In a superb remedy to class conscious strife which has been ever present in contemporary Western culture since the 2008 financial crisis, The English Game warrants the possibility of righteous nobility principally because of the righteous potency available within every individual, regardless of how well fed they are. The short mini-series (or teleplay as the Duplas Brothers correctly introduced) involves the spontaneous fermentation of organized English football. Once a game reserved for the leisured class, the historical fiction rightly frames a precious filament of human history – that being the nascent climb of the agrarian class towards more and more leisure. And with it, the cooperation with the privileged to what can constitute a new spring of English culture.

 

It is taken for granted what fate has destined for spirits solely concentrated on gaining inches of victory in the prime of their life just for the sake of pride in their lowly industrial communities, such as the town of Blackburn depicted. Yet the honest pursuit of excellence on the pitch invariably transposes itself onto everyday life, and is one of natural merit and breeds such beliefs, nay hopes, of a better ordering of mankind; all through the serious treatment of a game! Yes, this is culture proper – to strain and risk for better play to exceed the possibilities of what it means to be an excellent human.

 

The honest victory of the struggling and meek is what makes sports so magnanimous. It is that possibility of natural excellence to be revealed, rather than lie ambiguous or uncertain as it appears to do frequently within the human condition, which breeds forth a self-certainty in the goodness in the world. This goodness, then, is affixed to an objective striving, beyond the known conditions at the start of the match, and is reflective within the immortal virtue of courage that can only be cultivated through the practical experience of scoring a goal. The fact that objective striving is the aim of all human life, which provides sustenance against the havoc of uncertain miseries that lurk in the ever-present darkness of forward movement, is an important reminder that the cultivation of the faculties of virtue are able to be possessed within all individuals; and further, such a cultivation breeds the most well-being and prosperity for a society.
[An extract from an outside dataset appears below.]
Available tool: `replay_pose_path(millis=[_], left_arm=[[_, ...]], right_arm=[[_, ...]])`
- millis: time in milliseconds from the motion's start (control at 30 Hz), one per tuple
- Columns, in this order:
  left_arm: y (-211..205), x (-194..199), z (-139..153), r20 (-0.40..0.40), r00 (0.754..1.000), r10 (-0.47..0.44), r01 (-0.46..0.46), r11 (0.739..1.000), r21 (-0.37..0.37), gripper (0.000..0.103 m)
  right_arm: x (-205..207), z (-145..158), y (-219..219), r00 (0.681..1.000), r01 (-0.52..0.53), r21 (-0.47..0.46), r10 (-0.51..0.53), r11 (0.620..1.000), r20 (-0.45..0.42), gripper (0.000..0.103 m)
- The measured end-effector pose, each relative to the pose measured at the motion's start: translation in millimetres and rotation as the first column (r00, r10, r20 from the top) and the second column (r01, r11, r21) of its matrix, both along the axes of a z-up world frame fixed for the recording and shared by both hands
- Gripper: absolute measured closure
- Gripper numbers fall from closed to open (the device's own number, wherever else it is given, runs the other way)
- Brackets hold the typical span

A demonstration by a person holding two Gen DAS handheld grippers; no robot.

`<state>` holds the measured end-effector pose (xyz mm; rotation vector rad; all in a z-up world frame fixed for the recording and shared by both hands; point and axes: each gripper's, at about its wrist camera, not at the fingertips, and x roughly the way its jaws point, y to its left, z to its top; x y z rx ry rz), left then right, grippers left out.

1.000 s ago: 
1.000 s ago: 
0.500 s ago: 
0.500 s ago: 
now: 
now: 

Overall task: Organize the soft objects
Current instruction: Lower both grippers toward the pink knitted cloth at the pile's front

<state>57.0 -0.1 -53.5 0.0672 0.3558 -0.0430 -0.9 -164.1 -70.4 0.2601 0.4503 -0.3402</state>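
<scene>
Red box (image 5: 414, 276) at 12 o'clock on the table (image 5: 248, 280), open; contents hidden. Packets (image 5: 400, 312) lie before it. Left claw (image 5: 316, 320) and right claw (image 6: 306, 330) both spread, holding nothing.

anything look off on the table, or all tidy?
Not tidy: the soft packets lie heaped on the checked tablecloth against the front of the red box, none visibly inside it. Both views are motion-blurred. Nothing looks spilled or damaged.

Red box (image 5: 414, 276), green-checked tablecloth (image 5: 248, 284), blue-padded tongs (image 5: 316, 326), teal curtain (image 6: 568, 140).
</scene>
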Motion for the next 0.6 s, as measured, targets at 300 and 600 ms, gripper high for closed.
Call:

It is to deter individual agency away from prevarication and mendacity and towards struggling for the good.

 

Stupendously, The English Game demonstrates how easy it is in theory to speak so prepossessed yet the practice of not succumbing to convenience, in negating the concourse of Providence, is where the drama of humanity always resides. And what a splendid home it finds in such an emphatic effort at representing a bygone historical reality, where it was possible for a man to seek and achieve the best for all, despite the temptations elsewise.